### [WHAT THE TASK ASKS]
Repeat the data word for word, excluding every picture.

### [PROVIDED DATA]
* * *

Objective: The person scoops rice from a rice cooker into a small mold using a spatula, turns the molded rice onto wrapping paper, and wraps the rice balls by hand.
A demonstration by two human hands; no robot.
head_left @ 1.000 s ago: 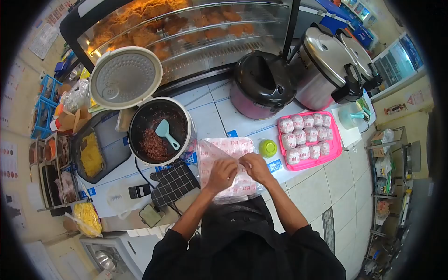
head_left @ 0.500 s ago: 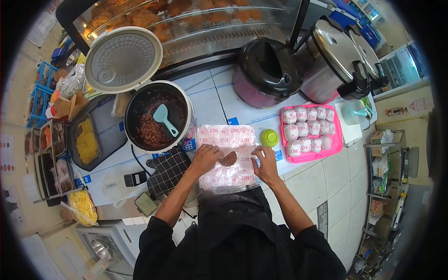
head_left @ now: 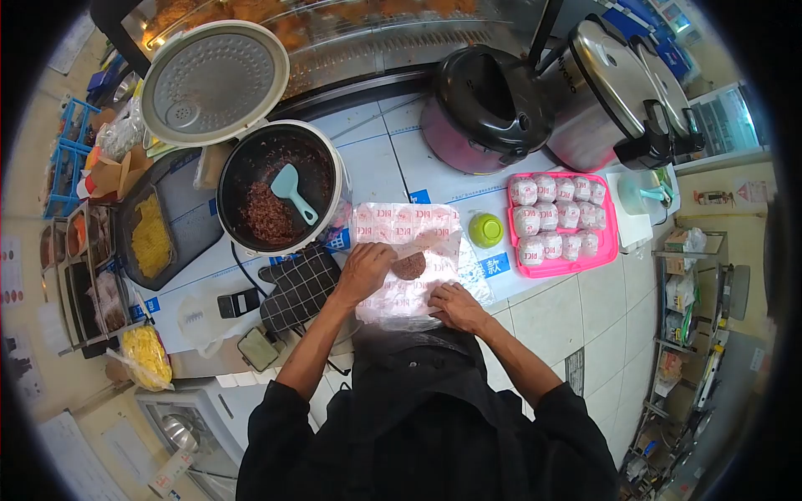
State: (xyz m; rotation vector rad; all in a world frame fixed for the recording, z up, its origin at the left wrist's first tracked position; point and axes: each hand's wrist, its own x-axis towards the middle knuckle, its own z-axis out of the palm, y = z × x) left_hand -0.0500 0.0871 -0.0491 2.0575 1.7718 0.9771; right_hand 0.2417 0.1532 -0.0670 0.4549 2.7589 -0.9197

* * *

### [TASK RESULT]
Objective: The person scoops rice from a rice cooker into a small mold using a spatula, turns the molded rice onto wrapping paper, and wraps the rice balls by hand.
A demonstration by two human hands; no robot.
head_left @ 1.000 s ago: 
head_left @ 0.500 s ago: 
head_left @ now: 
State: (xyz m; rotation vector rad; all in a world frame fixed for the recording, z up, its origin at the left wrist's first tracked position; point and axes: each hand's wrist, its own x-axis towards the middle knuckle, its own z-axis out of the palm, y = z × x) left_hand -0.0500 0.0871 -0.0491 2.0575 1.7718 0.9771; right_hand 0.2417 0.1532 -0.0670 0.4549 2.7589 -0.9197

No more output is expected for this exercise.